Supreme Court Opinion on Same-Sex Marriage (Obergefell v. Hodges)

Opinion of the Court

SUPREME COURT OF THE UNITED STATES

Nos. 14–556, 14-562, 14-571 and 14–574

JAMES OBERGEFELL, ET AL., PETITIONERS 14–556 v. RICHARD HODGES, DIRECTOR, OHIO DEPARTMENT OF HEALTH, ET AL.;
VALERIA TANCO, ET AL., PETITIONERS 14–562 v. BILL HASLAM, GOVERNOR OF TENNESSEE, ET AL.;
APRIL DEBOER, ET AL., PETITIONERS 14–571 v. RICK SNYDER, GOVERNOR OF MICHIGAN, ET AL.; AND
GREGORY BOURKE, ET AL., PETITIONERS 14–574 v. STEVE BESHEAR, GOVERNOR OF KENTUCKY

ON WRITS OF CERTIORARI TO THE UNITED STATES COURT OF APPEALS FOR THE SIXTH CIRCUIT [June 26, 2015]

 

[Click here to read the full opinion(s) of OBERGEFELL v. HODGES]

Here are a few excerpts:

“The Court, in this decision, holds same-sex cou­ples may exercise the fundamental right to marry in all States. It follows that the Court also must hold—and it now does hold—that there is no lawful basis for a State to refuse to recognize a lawful same-sex marriage performed in another State on the ground of its same-sex character”

 

“Finally, it must be emphasized that religions, and those who adhere to religious doctrines, may continue to advo­cate with utmost, sincere conviction that, by divine pre­cepts, same-sex marriage should not be condoned. The First Amendment ensures that religious organizations and persons are given proper protection as they seek to teach the principles that are so fulfilling and so central to their lives and faiths, and to their own deep aspirations to continue the family structure they have long revered. The same is true of those who oppose same-sex marriage for other reasons. In turn, those who believe allowing same-sex marriage is proper or indeed essential, whether as a matter of religious conviction or secular belief, may engage those who disagree with their view in an open and search­ing debate. The Constitution, however, does not permit the State to bar same-sex couples from marriage on the same terms as accorded to couples of the opposite sex.”

 

“Under the Due Process Clause of the Fourteenth Amendment, no State shall “deprive any person of life, liberty, or property, without due process of law.” The fundamental liberties protected by this Clause include most of the rights enumerated in the Bill of Rights. See Duncan v. Louisiana, 391 U. S. 145, 147–149 (1968). In addition these liberties extend to certain personal choices central to individual dignity and autonomy, including intimate choices that define personal identity and beliefs. See, e.g., Eisenstadt v.
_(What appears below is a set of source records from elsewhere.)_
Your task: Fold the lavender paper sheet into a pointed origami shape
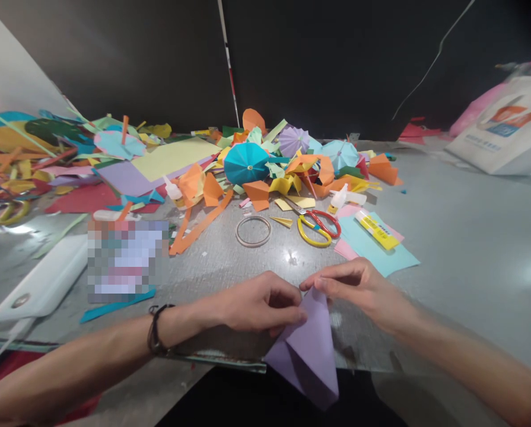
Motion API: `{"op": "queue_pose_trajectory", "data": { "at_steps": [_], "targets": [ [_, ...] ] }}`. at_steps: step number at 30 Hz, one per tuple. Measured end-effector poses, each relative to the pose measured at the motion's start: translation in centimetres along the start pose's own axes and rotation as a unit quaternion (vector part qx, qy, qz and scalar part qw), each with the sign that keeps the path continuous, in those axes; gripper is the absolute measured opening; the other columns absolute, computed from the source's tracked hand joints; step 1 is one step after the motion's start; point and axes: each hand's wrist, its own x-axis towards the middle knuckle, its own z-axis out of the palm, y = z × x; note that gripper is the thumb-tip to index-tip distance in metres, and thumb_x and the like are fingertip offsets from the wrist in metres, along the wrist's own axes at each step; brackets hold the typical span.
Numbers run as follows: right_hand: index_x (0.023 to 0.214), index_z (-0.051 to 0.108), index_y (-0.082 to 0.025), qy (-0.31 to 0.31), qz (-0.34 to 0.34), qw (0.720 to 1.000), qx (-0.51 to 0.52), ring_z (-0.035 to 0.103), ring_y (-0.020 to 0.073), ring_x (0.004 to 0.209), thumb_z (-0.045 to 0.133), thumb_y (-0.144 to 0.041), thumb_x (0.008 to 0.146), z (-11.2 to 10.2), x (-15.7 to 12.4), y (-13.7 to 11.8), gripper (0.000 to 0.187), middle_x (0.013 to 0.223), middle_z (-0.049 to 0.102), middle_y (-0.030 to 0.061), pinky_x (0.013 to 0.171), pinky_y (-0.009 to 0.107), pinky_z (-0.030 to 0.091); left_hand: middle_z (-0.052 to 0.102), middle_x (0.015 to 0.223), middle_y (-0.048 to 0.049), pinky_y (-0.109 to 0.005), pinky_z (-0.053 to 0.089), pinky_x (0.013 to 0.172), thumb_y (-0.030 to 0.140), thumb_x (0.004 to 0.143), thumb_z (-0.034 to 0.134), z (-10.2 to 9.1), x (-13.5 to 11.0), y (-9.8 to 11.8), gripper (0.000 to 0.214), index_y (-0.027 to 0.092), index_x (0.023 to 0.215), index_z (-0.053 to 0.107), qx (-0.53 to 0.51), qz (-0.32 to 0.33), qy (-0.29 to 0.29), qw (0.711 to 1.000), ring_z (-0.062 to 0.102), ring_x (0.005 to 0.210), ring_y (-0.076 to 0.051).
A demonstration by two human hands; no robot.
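Note:
A folded sheet of purple paper (312, 350) tapers to a point at its top and hangs over the table's front edge. My left hand (265, 302) grips its left side near the tip, thumb on the front face. At the tip itself, my right hand (352, 287) pinches the paper between thumb and fingers. Beyond my hands lie scissors (314, 231) with red and yellow handles, a bangle-like ring (253, 231) and a small yellow paper cone (282, 222). A yellow glue tube (377, 231) rests on light-blue paper (394, 261) to the right.
Paper scraps and folded pieces, with a teal paper umbrella (246, 163), heap along the back. White glue bottles (339, 198) stand before them. At left are a white power bank (43, 279) with a cable and a blue strip (118, 305). A white bag (501, 127) sits at right.

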Motion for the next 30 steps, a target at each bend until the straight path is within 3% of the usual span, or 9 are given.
{"op": "queue_pose_trajectory", "data": {
  "at_steps": [7, 20, 30],
  "targets": [
    [0.093, 0.083, -0.022, 0.025, -0.004, 0.999, 0.021, 0.074, 0.0178, 0.083, 0.08, -0.048, 0.088, -0.2, 0.2, 0.1, 0.027, 0.101, 0.081, 0.0083, 0.067, 0.027, 0.062, 0.054, 0.056, 0.0041, -0.018, 0.034, 0.049, 0.04, 0.098, 0.063, -0.1, 0.0, -0.2, 0.04, 0.016, 0.068, 0.055, -0.01, -0.002, -0.007, 1.0, 0.044, 0.049, -0.006],
    [0.087, 0.083, -0.02, 0.013, 0.057, 0.997, 0.048, 0.071, 0.0171, 0.083, 0.084, -0.05, 0.082, -0.6, 0.8, 0.7, 0.031, 0.094, 0.079, 0.0076, 0.066, 0.026, 0.061, 0.057, 0.056, 0.0027, -0.019, 0.033, 0.047, 0.038, 0.094, 0.067, 0.0, 0.0, -0.2, 0.039, 0.015, 0.064, 0.056, 0.003, -0.018, 0.0, 1.0, 0.046, 0.049, -0.006],
    [0.081, 0.079, -0.021, 0.024, 0.013, 0.999, 0.016, 0.068, 0.0166, 0.075, 0.085, -0.055, 0.078, -0.6, 0.8, 1.0, 0.035, 0.083, 0.076, 0.0047, 0.072, 0.032, 0.058, 0.056, 0.055, 0.0037, -0.018, 0.033, 0.045, 0.039, 0.093, 0.068, 0.1, 0.0, -0.1, 0.04, 0.016, 0.064, 0.054, 0.005, -0.025, 0.005, 1.0, 0.044, 0.047, -0.006]
  ]
}}
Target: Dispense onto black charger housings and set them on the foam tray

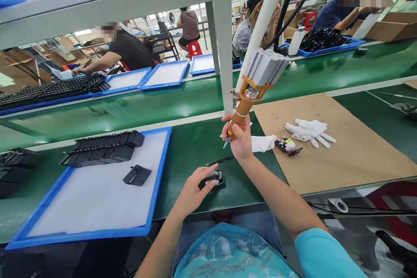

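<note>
My right hand [240, 138] is closed around the gold handle of a hanging dispenser tool [250, 95], whose fine tip points down at the green table. Its ribbed grey body rises toward a white hose. My left hand [194, 191] pinches a small black part [215, 177] lying on the green mat in front of me. A thin black strip [220, 160] lies just beyond that part. To my left, a blue-rimmed white tray [97, 191] carries rows of black parts [104, 147] and one loose black part [137, 175].
A brown cardboard sheet [342, 143] on the right holds white gloves [309, 132], a white cloth [263, 143] and a small circuit board [288, 146]. A grey frame post [223, 52] stands ahead. Other people work across the conveyor by blue trays [166, 74].
</note>
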The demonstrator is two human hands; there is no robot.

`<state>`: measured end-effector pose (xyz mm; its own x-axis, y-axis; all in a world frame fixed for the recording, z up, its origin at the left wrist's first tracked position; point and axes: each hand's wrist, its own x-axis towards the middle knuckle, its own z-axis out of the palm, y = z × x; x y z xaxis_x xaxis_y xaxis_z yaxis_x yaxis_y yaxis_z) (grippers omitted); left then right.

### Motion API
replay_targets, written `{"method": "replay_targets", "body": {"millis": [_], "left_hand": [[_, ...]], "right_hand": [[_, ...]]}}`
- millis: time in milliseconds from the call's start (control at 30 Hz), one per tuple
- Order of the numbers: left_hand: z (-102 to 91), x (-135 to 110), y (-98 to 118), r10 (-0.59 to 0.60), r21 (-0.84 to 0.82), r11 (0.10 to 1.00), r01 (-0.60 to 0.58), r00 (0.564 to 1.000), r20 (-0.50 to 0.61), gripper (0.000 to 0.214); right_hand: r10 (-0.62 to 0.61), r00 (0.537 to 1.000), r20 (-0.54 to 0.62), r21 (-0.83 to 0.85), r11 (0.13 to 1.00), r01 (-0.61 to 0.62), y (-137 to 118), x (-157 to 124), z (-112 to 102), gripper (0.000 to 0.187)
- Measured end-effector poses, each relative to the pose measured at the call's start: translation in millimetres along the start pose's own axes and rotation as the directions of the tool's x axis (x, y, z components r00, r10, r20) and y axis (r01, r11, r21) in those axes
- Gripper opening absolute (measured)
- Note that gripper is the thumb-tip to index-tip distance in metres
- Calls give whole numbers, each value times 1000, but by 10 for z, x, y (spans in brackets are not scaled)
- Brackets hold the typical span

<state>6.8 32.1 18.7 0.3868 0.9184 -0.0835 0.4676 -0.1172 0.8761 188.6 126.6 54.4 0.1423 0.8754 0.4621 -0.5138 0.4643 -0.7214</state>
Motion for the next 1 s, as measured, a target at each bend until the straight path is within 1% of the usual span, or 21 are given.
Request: {"method": "replay_targets", "body": {"millis": [67,133,200,233,267,300,367,400,467,500,533,600,667,733,833,933,1000], "left_hand": [[17,17,-66,-36,-197,980,31,999,-24,42],[58,31,-160,-67,-388,921,38,996,-62,43],[103,27,-252,-91,-502,864,31,991,-97,40],[123,14,-288,-96,-513,858,19,988,-125,35],[139,-7,-313,-94,-490,872,5,983,-158,30],[153,-35,-326,-83,-433,901,-11,977,-198,27],[177,-111,-315,-28,-247,968,-39,965,-262,28],[190,-151,-295,17,-141,988,-58,961,-275,30],[218,-218,-242,108,31,994,-103,958,-267,35],[234,-239,-217,131,83,990,-113,956,-263,39],[249,-247,-196,131,111,988,-105,955,-265,42],[273,-230,-174,68,108,993,-39,956,-284,41],[281,-183,-178,-18,50,998,35,951,-310,35],[274,-137,-192,-51,-6,999,52,945,-324,33],[254,-114,-208,-17,-12,1000,14,949,-315,31],[242,-149,-206,42,43,999,-32,964,-263,32],[242,-180,-204,66,76,996,-50,971,-231,38]], "right_hand": [[6,1000,2,8,1000,-6,-8,-8,12,35],[11,1000,6,26,1000,-11,-17,-21,30,35],[18,1000,14,49,999,-19,-25,-36,48,34],[23,1000,17,58,998,-24,-28,-45,57,34],[27,999,21,66,997,-29,-31,-53,66,33],[30,999,25,72,997,-32,-33,-62,75,32],[32,999,35,81,996,-35,-37,-78,91,30],[32,999,41,84,996,-35,-39,-85,99,29],[33,998,48,84,996,-37,-43,-98,110,29],[35,998,47,82,996,-39,-45,-102,114,29],[39,998,45,79,996,-42,-48,-106,117,30],[42,998,38,75,996,-45,-55,-110,119,30],[44,998,35,75,996,-46,-60,-108,118,31],[48,998,26,65,997,-50,-62,-103,115,32],[54,998,12,42,998,-54,-60,-97,106,34],[43,999,22,55,998,-44,-54,-97,96,32],[32,999,39,74,997,-35,-49,-98,90,29]]}}
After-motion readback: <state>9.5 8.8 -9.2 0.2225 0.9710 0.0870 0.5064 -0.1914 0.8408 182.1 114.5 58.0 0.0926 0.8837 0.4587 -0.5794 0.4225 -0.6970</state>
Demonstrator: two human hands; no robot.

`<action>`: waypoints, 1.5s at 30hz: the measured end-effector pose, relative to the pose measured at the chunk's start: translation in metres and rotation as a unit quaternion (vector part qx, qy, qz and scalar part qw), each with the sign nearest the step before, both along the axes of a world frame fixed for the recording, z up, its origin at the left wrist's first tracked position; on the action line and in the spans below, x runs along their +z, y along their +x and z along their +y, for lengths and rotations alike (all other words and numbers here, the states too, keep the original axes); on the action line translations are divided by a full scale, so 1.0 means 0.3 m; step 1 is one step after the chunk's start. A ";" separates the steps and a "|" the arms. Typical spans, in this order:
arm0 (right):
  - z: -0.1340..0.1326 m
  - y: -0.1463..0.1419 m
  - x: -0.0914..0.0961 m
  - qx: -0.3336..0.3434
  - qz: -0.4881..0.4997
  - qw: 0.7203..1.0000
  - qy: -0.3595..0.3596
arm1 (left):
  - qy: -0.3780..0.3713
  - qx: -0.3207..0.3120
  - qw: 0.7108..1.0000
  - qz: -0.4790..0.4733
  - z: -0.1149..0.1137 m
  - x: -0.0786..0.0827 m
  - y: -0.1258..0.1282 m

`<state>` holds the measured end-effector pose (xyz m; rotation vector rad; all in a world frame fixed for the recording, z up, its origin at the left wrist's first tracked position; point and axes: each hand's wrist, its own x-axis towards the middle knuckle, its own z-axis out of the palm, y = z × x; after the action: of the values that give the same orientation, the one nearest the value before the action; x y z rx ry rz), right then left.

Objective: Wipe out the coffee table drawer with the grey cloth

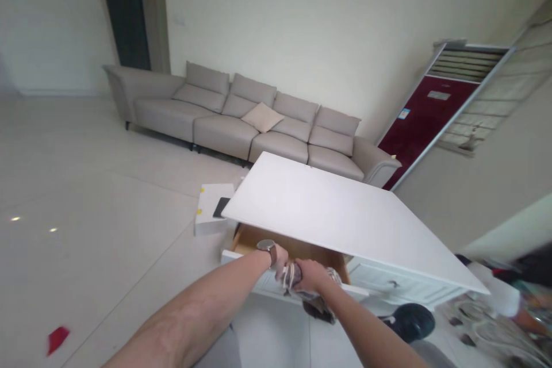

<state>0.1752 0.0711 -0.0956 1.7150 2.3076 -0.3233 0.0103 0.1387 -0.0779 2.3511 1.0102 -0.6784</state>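
Both my hands grip a bundle of patterned grey-and-white cloth (302, 293) over the front edge of an open wooden drawer (248, 240). My left hand (281, 261), with a watch on its wrist, is closed on the cloth's left end. My right hand (314, 276) is closed on its right part. A dark piece of the cloth hangs below the drawer front. The drawer belongs to a white table (328, 213) whose top covers most of the drawer's inside.
A grey sofa (241, 121) with a beige cushion stands along the far wall. A white box (211, 210) with a dark item on it lies on the floor left of the table. A dark shoe (409, 322) is below the table; clutter lies at the right.
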 end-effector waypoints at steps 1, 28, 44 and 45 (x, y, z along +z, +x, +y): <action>-0.007 -0.006 -0.007 0.008 -0.009 1.000 0.018 | 0.006 0.007 1.000 -0.002 -0.003 -0.006 -0.013; -0.250 0.799 -0.110 -0.174 0.291 0.939 0.048 | -0.013 -0.067 0.987 0.143 0.033 -0.021 0.060; -0.163 0.778 0.027 -0.107 0.125 0.986 0.028 | 0.037 -0.080 0.987 0.137 0.015 0.012 0.040; -0.159 0.772 0.036 -0.116 0.124 0.985 0.037 | 0.049 -0.085 0.987 0.130 0.006 0.016 0.038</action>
<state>0.4067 0.0233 -0.0847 2.0938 2.3127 -0.5288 0.0217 0.1405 -0.0732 2.5005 0.9753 -1.0467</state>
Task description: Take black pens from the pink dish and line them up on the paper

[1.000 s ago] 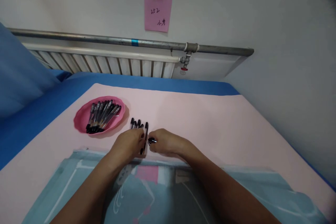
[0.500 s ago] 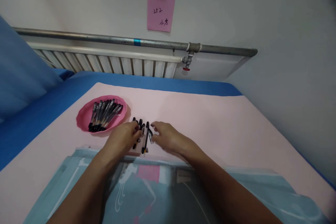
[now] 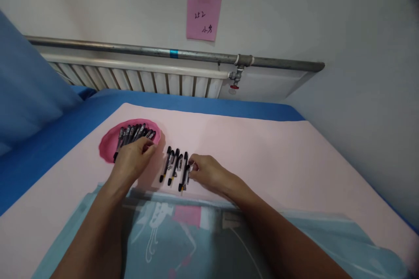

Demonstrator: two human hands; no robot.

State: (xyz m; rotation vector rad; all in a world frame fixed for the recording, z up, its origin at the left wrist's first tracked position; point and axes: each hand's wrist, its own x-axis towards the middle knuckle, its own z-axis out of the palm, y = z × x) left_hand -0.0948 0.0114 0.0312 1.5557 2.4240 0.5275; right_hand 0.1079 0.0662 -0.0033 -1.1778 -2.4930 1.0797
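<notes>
My left hand point(image 3: 135, 157) reaches over the front right rim of a pink basin point(image 3: 106, 148). Its thumb and forefinger are apart, with nothing visible between them. Black gel pens point(image 3: 126, 135) fill the basin, partly hidden by that hand. On the pink cloth to its right lies a row of three pens, the rightmost pen point(image 3: 183, 170) among them. Short dark-and-clear pieces like caps, and small shiny bits, lie beside them. My right hand point(image 3: 209, 172) has its fingers curled in at the row's right end, its fingertips on a pen cap point(image 3: 187, 174).
A pale pink cloth point(image 3: 262, 152) covers the blue-edged surface. Patterned light-blue fabric point(image 3: 157, 244) lies along the front, under my forearms. Behind are a white radiator point(image 3: 157, 80), a metal pipe with a valve point(image 3: 237, 76) and a pink note point(image 3: 203, 17) on the wall.
My left hand has moved left from the row of pens to the basin. My right hand stays at the row's end, where the cap now lies straighter beside the pen.
</notes>
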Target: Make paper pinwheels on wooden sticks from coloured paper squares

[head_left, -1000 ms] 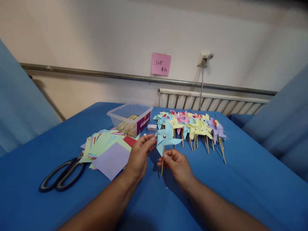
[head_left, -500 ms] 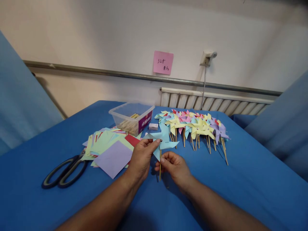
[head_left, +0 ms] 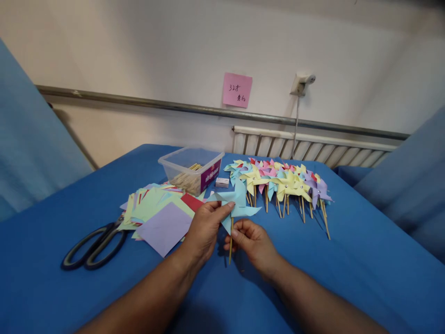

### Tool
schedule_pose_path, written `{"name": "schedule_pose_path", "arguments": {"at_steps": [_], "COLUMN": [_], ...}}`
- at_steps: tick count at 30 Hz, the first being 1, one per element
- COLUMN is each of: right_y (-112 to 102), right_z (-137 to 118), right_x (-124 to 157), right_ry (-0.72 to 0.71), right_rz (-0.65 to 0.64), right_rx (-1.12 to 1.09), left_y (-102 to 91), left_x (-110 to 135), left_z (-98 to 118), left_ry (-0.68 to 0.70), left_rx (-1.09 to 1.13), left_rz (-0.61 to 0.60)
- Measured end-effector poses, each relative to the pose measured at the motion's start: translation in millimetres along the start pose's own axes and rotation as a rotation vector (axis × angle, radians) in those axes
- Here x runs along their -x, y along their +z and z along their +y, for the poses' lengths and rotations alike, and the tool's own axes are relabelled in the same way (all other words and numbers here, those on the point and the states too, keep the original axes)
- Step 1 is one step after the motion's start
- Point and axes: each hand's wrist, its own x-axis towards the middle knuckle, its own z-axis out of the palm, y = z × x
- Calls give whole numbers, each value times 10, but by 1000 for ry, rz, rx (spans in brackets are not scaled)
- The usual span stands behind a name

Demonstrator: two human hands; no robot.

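A light-blue paper pinwheel (head_left: 239, 199) on a thin wooden stick (head_left: 231, 250) is held up over the table between my two hands. My left hand (head_left: 205, 227) pinches the pinwheel near its centre, the thumb lying over the middle and hiding it. Lower down, my right hand (head_left: 253, 241) is closed on the stick just below the paper, thumb against the fingers. The stick's bottom end points down and shows below my right fingers.
Left lie a stack of coloured paper squares (head_left: 167, 227) and black-handled scissors (head_left: 93, 246). Behind stand a clear plastic tub (head_left: 174, 160) of sticks and a small white box (head_left: 222, 182). Several finished pinwheels (head_left: 285, 183) lie right of it on the blue-covered table (head_left: 365, 273).
My left thumb now covers the pinwheel's centre, where a dark spot showed beside it before. The grip of my right hand on the stick looks almost the same.
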Motion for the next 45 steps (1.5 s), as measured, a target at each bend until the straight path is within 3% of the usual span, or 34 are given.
{"name": "schedule_pose_path", "arguments": {"at_steps": [5, 10, 16, 23, 28, 32, 37, 45], "right_y": [-3, 10, -55, -165, -193, -186, -188, -216], "right_z": [-22, -12, -19, -151, -155, -178, -258, -264], "right_x": [4, 19, 17, -25, -41, -12, 21, 9], "right_ry": [17, 16, -218, -373, -399, -584, -795, -827], "right_rz": [5, -15, 120, 222, 227, 334, 251, 260], "right_rx": [-7, 32, 276, 577, 545, 640, 926, 1012], "left_y": [7, -19, -29, 42, 60, 53, 60, 76], "left_x": [1, -22, -47, 22, 22, -4, 8, 20], "left_z": [-7, -10, -31, -48, -42, -22, -26, -28], "left_ry": [42, -9, -29, -143, -168, -145, -121, -112], "left_rx": [12, 30, 65, 145, 216, 198, 162, 143], "left_rz": [19, -6, 57, 12, 24, 103, 83, 81]}}
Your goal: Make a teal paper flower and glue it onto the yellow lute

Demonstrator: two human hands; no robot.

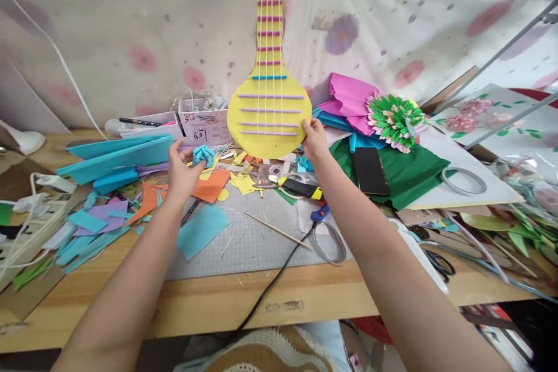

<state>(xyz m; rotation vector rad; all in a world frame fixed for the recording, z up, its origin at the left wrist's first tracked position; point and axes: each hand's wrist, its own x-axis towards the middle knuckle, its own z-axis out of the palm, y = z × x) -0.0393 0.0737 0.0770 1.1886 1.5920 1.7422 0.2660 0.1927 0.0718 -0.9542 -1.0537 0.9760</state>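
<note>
A yellow paper guitar (pixel 269 106) with white strings and purple frets stands upright against the flowered wall cloth. My right hand (pixel 314 140) pinches the lower right edge of its round body. My left hand (pixel 182 167) is closed on a small crumpled teal paper flower (pixel 204 154), held just left of the guitar above orange and yellow paper scraps (pixel 214 183).
A grey cutting mat (pixel 253 241) carries a teal sheet (pixel 201 230), a wooden skewer (pixel 277 229), a glue gun (pixel 301 187) with black cord, and a tape ring (pixel 329 242). Teal foam sheets (pixel 114 158) lie left, a power strip (pixel 26 226) far left. Green paper, a phone (pixel 369 170) and a paper flower (pixel 392 120) lie right.
</note>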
Baird, 405 U. S. 438, 453 (1972); Griswold v. Connecticut, 381 U. S. 479, 484–486 (1965). The identification and protection of fundamental rights is an enduring part of the judicial duty to interpret the Constitution…”

 

“The generations that wrote and ratified the Bill of Rights and the Fourteenth Amendment did not presume to know the extent of freedom in all of its dimen­sions, and so they entrusted to future generations a char­ter protecting the right of all persons to enjoy liberty as we learn its meaning. When new insight reveals discord between the Constitution’s central protections and a re­ceived legal stricture, a claim to liberty must be addressed. Applying these established tenets, the Court has long held the right to marry is protected by the Constitution…”

 

“The right of same-sex couples to marry that is part of the liberty promised by the Fourteenth Amendment is derived, too, from that Amendment’s guarantee of the equal protection of the laws. The Due Process Clause and the Equal Protection Clause are connected in a profound way, though they set forth independent principles. Rights implicit in liberty and rights secured by equal protection may rest on different precepts and are not always co­extensive, yet in some instances each may be instructive as to the meaning and reach of the other…”

 

“These considerations lead to the conclusion that the right to marry is a fundamental right inherent in the liberty of the person, and under the Due Process and Equal Protection Clauses of the Fourteenth Amendment couples of the same-sex may not be deprived of that right and that liberty. The Court now holds that same-sex couples may exercise the fundamental right to marry. No longer may this liberty be denied to them.”

 

Fourteenth Amendment to the U.S. Constitution [Section 1]: “All persons born or naturalized in the United States, and subject to the jurisdiction thereof, are citizens of the United States and of the State wherein they reside. No State shall make or enforce any law which shall abridge the privileges or immunities of citizens of the United States; nor shall any State deprive any person of life, liberty, or property, without due process of law; nor deny to any person within its jurisdiction the equal protection of the laws.